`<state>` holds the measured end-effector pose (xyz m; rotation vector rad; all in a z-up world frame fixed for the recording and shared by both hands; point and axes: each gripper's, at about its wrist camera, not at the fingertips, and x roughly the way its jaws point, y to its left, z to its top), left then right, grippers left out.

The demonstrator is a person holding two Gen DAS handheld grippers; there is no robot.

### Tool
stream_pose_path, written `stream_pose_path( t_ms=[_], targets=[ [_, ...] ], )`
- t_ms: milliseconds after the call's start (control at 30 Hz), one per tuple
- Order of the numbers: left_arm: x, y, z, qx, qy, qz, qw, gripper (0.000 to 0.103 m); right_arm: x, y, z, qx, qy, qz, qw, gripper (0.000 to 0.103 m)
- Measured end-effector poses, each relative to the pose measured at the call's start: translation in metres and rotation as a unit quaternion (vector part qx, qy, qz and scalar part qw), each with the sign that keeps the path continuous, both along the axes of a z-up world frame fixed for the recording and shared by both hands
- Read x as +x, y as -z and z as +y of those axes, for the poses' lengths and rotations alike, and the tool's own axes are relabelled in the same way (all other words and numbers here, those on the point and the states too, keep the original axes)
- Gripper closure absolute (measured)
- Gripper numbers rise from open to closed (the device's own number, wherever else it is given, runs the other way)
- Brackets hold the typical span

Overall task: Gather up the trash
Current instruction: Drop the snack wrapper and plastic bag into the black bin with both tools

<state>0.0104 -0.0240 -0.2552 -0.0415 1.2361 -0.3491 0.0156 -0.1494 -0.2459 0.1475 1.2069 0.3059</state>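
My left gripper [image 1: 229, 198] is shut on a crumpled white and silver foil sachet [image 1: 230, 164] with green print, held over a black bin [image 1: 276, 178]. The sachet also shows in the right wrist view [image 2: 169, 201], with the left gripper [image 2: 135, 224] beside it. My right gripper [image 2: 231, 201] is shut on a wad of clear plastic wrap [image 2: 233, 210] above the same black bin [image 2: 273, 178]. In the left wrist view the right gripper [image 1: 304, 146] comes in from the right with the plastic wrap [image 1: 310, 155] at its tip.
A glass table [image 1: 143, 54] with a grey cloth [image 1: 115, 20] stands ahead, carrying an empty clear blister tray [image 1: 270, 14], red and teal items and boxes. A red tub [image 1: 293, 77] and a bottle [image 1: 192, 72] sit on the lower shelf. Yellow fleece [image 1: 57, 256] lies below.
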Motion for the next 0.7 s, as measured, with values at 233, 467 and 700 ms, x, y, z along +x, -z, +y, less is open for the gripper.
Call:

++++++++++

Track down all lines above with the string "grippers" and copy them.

* [EXERCISE SOLUTION]:
`<state>` holds the measured end-effector pose (xyz m; rotation vector rad; all in a z-up world frame fixed for the recording and shared by both hands; point and axes: each gripper's, at about its wrist camera, not at the fingertips, and x roughly the way its jaws point, y to its left, z to its top), left then right, grippers left out.
The demonstrator is a person holding two Gen DAS handheld grippers; there is no robot.

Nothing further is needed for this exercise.